*WORK ORDER*
If a line of the material contains "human", copy it.

########################################

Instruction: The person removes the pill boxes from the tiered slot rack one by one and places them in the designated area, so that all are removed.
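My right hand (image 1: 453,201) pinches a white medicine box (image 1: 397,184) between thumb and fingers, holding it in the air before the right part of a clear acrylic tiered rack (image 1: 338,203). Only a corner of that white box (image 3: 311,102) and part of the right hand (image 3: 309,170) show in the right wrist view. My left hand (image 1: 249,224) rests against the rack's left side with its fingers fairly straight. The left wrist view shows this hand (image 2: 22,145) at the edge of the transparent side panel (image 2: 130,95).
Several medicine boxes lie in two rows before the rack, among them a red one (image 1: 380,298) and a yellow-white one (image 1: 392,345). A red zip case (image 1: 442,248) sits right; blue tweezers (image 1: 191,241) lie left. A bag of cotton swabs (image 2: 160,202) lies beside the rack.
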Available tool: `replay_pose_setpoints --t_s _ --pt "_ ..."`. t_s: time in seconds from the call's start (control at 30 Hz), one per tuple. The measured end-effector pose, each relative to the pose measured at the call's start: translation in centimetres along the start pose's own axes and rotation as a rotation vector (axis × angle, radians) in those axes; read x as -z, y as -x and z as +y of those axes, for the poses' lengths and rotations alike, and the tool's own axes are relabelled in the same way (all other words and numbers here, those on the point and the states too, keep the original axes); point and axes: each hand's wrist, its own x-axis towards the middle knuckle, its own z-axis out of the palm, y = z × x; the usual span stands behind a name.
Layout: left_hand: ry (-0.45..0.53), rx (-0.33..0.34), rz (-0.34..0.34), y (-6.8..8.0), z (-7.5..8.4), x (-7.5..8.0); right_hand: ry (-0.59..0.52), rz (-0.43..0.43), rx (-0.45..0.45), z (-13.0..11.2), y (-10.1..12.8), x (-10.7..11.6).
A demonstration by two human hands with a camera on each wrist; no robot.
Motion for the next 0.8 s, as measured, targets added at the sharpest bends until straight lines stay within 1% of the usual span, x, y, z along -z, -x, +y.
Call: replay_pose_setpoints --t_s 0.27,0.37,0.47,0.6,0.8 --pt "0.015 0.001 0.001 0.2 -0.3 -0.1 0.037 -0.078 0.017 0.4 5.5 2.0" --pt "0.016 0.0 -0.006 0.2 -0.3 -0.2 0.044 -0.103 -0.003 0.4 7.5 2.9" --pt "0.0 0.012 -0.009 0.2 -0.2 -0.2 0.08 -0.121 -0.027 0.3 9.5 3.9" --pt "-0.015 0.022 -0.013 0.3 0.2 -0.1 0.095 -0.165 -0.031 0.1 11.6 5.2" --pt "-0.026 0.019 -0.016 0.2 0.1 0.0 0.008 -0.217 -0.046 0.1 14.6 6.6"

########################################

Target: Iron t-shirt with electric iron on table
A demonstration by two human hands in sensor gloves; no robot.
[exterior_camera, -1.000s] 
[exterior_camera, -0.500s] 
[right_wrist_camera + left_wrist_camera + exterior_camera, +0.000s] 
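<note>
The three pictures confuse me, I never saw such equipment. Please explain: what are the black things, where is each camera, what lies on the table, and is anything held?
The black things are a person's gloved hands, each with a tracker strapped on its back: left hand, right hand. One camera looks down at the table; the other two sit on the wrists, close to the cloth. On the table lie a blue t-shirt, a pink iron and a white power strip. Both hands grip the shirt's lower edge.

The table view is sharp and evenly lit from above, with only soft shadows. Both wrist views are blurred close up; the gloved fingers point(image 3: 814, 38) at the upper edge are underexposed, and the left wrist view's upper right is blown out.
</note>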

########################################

*SOLUTION TO THE EXERCISE*
A demonstration by two human hands with a camera on each wrist; no robot.
A demonstration by two human hands in sensor gloves; no robot.

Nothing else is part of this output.